O primeiro-ministro da Rússia, Vladimir Putin
Image caption Putin diz que os EUA podem quebrar o equilíbrio entre os dois países

O primeiro-ministro russo, Vladimir Putin, disse nesta terça-feira que um novo acordo de redução dos arsenais nucleares entre a Rússia e os Estados Unidos ainda não foi alcançado por causa dos planos americanos de instalar um sistema de defesa antimísseis.

Os dois países negociam um tratado de redução de arsenais para substituir o Start-1, assinado em 1991, que expirou no dia cinco de dezembro.

"Ao construir uma cobertura sobre si mesmos, nossos parceiros (os americanos) podem se achar totalmente seguros e fazer o que quiserem, o que prejudicaria o equilíbrio (bélico da Rússia com os americanos)", completou.

Putin também disse que, para balancear as forças russas e americanas, a Rússia deve “desenvolver um sistema ofensivo de armas” e não um sistema antimísseis próprio.

O Departamento de Estado americano divulgou um comunicado sobre as afirmações do presidente russo, rejeitando as preocupações levantadas por Putin.

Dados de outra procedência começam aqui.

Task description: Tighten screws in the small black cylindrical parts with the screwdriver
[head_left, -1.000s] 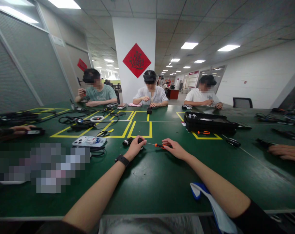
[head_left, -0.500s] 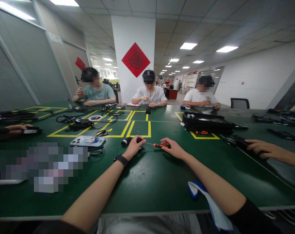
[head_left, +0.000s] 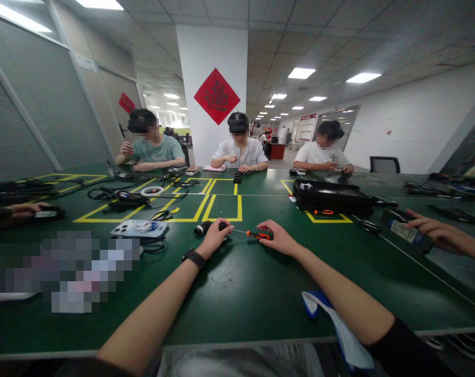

“Enquanto os EUA concordam que há uma relação entre os mísseis de ofensa e de defesa, acreditamos que o acordo para substituir o Start não é o veículo apropriado para se tratar do assunto”, diz o comunicado do governo americano.

“Nós concordamos em continuar discutindo a questão dos mísseis de defesa em outra ocasião”, diz o texto.

Sistema no mar

Em setembro, Putin classificou de correta a decisão do presidente americano, Barack Obama, de cancelar o desenvolvimento de um sistema de defesa antimísseis, que planejava instalar na Polônia e República Tcheca.

Mas Obama disse que os Estados Unidos desenvolveriam um novo sistema balístico em outro lugar, incluindo em algum mar ou oceano, alegando que o país precisaria de proteção contra Estados como o Irã.

O Start I, assinado em 1991, levou a uma grande diminuição nos arsenais dos dois países, mas ambos permanecem capazes de destruir o planeta diversas vezes.

Estados Unidos e Rússia concordaram em prosseguir observando o Start I até a assinatura de outro acordo.